:: WORK REQUIRED ::
Print the first line of the records below and every line after it, up to and including the line with "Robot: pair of". Print nothing else.

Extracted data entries
Start of Block

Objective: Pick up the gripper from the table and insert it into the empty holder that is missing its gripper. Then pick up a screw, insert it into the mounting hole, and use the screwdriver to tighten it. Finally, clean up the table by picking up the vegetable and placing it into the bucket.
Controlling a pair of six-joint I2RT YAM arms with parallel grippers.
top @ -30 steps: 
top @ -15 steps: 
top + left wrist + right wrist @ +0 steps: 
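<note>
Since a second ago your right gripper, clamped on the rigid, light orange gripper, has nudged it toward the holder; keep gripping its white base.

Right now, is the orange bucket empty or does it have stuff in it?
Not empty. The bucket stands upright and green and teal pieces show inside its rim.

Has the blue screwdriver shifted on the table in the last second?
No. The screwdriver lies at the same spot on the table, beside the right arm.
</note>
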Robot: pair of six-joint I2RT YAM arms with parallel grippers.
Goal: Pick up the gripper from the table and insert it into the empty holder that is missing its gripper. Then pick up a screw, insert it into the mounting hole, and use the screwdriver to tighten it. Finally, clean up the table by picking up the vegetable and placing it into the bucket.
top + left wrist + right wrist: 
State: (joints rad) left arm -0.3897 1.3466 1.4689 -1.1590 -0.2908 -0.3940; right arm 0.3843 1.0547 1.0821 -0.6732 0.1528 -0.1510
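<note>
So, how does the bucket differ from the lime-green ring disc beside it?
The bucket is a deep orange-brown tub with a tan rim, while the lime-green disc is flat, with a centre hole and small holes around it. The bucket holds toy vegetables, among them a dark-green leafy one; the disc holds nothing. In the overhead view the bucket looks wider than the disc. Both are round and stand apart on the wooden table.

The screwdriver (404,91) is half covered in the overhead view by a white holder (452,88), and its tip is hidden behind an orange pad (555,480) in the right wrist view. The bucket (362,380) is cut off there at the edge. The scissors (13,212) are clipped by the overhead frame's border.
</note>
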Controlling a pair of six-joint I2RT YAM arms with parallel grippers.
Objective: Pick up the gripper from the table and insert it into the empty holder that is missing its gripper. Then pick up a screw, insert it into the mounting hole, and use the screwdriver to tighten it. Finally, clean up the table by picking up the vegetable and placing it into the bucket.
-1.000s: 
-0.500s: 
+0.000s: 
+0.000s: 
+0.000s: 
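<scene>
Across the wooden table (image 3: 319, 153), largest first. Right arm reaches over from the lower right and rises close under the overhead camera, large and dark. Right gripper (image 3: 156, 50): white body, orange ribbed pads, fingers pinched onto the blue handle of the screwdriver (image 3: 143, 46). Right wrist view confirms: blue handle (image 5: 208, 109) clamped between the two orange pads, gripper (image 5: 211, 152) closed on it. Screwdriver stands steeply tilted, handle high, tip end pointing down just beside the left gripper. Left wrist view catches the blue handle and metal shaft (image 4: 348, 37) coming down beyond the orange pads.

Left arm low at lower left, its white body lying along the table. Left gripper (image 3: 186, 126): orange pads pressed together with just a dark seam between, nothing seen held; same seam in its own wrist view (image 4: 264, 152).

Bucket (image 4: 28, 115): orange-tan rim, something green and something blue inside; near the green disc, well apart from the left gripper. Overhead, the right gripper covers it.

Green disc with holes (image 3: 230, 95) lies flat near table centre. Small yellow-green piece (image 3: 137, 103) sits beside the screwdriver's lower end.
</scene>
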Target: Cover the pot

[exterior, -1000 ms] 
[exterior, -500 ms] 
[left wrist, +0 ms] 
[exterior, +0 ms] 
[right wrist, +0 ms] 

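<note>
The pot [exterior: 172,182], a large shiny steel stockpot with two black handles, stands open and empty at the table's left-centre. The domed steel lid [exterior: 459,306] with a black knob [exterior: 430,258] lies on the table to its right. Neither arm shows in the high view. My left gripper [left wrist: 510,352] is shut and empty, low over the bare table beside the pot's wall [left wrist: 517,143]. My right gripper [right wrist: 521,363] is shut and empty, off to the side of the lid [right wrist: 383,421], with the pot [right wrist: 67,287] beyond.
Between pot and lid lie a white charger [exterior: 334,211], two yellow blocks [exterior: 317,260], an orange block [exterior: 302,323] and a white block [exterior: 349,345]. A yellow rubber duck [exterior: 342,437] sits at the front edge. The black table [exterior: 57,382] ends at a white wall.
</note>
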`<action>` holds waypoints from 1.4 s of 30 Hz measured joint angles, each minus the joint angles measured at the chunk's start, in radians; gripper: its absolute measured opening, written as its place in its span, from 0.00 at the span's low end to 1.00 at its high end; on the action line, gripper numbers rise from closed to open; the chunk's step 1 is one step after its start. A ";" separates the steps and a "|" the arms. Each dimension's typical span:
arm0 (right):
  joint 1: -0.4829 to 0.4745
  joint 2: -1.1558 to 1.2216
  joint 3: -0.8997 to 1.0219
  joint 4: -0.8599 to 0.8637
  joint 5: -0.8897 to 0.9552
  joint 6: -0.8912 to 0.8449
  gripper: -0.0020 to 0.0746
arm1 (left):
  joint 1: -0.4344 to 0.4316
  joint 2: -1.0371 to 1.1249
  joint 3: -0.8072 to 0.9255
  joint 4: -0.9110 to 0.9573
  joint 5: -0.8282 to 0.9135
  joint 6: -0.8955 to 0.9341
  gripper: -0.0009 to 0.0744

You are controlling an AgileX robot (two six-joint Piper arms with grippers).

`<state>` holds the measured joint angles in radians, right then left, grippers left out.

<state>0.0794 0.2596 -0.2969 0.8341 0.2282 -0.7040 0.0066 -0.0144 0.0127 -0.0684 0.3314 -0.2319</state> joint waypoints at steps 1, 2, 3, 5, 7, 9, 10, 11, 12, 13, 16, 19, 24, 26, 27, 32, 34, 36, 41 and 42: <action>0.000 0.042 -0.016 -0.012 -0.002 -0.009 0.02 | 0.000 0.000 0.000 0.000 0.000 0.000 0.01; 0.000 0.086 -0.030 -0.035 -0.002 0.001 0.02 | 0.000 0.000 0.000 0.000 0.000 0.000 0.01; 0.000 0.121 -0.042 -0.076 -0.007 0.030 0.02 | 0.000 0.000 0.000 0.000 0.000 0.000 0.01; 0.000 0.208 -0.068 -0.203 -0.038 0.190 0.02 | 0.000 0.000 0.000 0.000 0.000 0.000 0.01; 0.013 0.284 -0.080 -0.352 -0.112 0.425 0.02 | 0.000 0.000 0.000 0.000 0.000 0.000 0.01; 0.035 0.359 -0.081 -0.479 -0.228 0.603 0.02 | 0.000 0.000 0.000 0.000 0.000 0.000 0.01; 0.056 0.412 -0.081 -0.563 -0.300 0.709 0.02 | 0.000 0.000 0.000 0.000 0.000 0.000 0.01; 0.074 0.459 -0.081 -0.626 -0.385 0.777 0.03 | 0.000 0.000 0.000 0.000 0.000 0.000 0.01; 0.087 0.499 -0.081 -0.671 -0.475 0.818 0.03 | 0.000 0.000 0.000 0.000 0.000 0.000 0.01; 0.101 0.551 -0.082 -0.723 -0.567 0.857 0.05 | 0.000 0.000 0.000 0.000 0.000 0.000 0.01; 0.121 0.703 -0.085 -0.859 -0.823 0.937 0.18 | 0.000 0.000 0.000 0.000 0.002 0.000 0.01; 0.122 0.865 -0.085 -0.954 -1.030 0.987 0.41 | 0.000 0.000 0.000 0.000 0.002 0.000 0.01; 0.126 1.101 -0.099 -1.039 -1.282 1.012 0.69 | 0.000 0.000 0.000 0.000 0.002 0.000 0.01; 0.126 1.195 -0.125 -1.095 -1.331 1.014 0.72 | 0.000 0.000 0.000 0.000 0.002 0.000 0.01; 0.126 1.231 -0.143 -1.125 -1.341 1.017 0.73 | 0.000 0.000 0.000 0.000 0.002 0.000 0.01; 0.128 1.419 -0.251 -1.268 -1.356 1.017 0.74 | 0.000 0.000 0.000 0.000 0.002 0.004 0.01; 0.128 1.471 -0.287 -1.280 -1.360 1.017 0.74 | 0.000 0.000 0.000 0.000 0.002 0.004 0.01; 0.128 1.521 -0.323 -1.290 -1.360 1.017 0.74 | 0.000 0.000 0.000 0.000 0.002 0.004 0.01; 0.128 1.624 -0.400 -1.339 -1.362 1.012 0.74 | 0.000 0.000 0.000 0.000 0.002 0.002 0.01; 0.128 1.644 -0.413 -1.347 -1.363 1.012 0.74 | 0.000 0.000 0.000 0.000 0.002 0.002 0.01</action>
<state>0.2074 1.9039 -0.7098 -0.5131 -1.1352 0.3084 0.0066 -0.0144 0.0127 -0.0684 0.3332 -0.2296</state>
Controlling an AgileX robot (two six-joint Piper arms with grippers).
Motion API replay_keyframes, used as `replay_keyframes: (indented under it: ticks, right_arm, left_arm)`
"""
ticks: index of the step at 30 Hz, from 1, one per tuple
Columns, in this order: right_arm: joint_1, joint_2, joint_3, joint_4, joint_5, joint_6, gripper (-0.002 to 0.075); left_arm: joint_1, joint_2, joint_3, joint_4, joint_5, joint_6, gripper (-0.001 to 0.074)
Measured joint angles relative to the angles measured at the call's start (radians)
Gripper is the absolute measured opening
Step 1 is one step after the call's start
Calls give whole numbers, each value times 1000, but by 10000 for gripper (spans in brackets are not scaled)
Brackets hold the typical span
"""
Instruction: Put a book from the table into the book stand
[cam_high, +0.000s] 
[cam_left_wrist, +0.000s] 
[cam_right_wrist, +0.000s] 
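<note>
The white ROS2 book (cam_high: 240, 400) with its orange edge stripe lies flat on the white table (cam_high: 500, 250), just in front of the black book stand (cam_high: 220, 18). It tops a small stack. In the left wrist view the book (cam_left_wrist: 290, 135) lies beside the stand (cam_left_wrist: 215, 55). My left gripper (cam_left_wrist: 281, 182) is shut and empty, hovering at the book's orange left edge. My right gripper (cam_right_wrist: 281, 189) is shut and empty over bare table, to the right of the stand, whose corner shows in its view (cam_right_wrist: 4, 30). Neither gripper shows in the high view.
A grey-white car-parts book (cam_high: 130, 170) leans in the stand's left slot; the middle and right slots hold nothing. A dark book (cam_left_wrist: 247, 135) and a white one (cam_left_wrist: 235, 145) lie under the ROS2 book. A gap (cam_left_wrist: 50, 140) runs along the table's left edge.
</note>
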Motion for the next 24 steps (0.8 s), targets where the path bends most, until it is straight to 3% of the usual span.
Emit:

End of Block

:: RESPONSE TO THIS TASK ::
Objective: Pick up the gripper from the table and insert it into the empty holder that is missing its gripper. Then pick up a screw, insert it into the mounting hole, and use the screwdriver to tighten it. Finally, clean up the table by picking up the vegetable and placing it into the bucket.
Controlling a pair of six-joint I2RT YAM arms with parallel grippers.
top @ -30 steps: 
top @ -15 steps: 
top + left wrist + right wrist @ +0 steps: 
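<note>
Since a second ago your right gripper, clamped on the rigid, light orange gripper, has nudged it toward the holder; keep gripping its white base.

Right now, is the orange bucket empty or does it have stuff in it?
Not empty. The bucket stands upright and green and teal pieces show inside its rim.

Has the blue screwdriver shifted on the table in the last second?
No. The screwdriver lies at the same spot on the table, beside the right arm.
</note>
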Robot: pair of six-joint I2RT YAM arms with parallel grippers.

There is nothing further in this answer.